### TASK INSTRUCTIONS
All lines in the material below that contain "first" should be located and copied.

### INFORMATION PROVIDED
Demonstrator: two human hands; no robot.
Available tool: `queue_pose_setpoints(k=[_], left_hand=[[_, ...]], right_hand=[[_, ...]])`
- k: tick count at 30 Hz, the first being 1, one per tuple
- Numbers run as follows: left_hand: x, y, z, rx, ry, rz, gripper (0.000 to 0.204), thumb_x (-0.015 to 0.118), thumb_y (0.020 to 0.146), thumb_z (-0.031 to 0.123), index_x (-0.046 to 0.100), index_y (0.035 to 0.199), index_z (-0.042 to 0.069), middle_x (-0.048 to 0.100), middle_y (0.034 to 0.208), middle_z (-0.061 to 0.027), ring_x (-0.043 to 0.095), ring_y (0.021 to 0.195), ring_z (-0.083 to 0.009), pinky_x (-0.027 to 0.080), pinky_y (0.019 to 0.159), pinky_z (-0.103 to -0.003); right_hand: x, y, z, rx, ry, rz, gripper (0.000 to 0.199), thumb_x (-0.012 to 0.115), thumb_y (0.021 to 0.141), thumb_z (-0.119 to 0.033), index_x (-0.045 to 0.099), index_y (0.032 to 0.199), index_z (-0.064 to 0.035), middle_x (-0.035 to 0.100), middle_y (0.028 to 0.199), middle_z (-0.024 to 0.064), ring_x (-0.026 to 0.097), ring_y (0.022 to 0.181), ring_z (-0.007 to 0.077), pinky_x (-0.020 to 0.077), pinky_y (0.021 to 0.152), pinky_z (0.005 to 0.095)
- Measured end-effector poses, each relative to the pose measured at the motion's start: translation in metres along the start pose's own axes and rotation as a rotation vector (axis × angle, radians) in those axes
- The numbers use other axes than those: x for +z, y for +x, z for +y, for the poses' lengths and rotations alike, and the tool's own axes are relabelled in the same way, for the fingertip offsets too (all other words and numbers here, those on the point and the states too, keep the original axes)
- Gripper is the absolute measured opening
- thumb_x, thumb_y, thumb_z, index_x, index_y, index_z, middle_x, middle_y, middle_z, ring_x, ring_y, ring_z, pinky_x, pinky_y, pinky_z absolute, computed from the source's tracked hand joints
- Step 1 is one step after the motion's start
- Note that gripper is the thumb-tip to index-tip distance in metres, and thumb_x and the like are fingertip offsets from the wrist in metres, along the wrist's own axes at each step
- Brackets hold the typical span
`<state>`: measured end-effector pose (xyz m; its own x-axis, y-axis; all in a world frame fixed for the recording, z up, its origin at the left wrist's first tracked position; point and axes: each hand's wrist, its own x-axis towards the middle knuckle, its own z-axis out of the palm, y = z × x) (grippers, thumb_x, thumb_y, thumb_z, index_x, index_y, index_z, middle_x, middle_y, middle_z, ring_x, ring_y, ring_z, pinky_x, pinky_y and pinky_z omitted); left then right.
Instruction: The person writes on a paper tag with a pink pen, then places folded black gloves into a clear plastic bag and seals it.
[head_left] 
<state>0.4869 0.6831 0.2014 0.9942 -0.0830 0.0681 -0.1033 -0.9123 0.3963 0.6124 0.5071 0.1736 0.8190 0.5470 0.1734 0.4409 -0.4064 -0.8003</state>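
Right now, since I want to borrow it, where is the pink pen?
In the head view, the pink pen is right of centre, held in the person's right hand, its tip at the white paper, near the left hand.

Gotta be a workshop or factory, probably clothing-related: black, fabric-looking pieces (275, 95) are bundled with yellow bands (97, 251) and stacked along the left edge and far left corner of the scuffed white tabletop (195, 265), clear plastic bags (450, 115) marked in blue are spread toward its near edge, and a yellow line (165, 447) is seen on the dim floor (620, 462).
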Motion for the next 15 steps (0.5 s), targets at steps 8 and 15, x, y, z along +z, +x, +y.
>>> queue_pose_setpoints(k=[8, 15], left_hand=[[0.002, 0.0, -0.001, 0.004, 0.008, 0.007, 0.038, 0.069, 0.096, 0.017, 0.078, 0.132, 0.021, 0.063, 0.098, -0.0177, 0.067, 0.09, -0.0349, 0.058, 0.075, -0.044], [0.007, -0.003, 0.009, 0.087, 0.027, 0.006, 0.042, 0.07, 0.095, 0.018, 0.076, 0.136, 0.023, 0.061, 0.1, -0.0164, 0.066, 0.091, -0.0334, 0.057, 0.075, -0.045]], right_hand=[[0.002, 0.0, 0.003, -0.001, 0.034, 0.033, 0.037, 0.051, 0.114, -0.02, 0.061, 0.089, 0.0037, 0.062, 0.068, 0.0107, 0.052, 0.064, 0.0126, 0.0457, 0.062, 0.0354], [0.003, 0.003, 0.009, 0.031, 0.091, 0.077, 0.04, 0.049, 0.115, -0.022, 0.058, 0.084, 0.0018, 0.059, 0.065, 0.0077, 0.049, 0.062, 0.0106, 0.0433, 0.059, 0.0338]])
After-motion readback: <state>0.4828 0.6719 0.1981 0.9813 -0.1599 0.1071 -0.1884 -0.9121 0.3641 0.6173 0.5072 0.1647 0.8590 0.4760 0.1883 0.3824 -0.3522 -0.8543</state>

### SOLUTION FOR THIS TASK
- k: tick count at 30 Hz, the first being 1, one per tuple
`<state>`: measured end-effector pose (xyz m; its own x-axis, y-axis; all in a world frame fixed for the recording, z up, its origin at the left wrist's first tracked position; point and axes: each hand's wrist, its own x-axis towards the middle knuckle, its own z-axis out of the palm, y = z × x) (grippers, thumb_x, thumb_y, thumb_z, index_x, index_y, index_z, middle_x, middle_y, middle_z, ring_x, ring_y, ring_z, pinky_x, pinky_y and pinky_z omitted); left then right.

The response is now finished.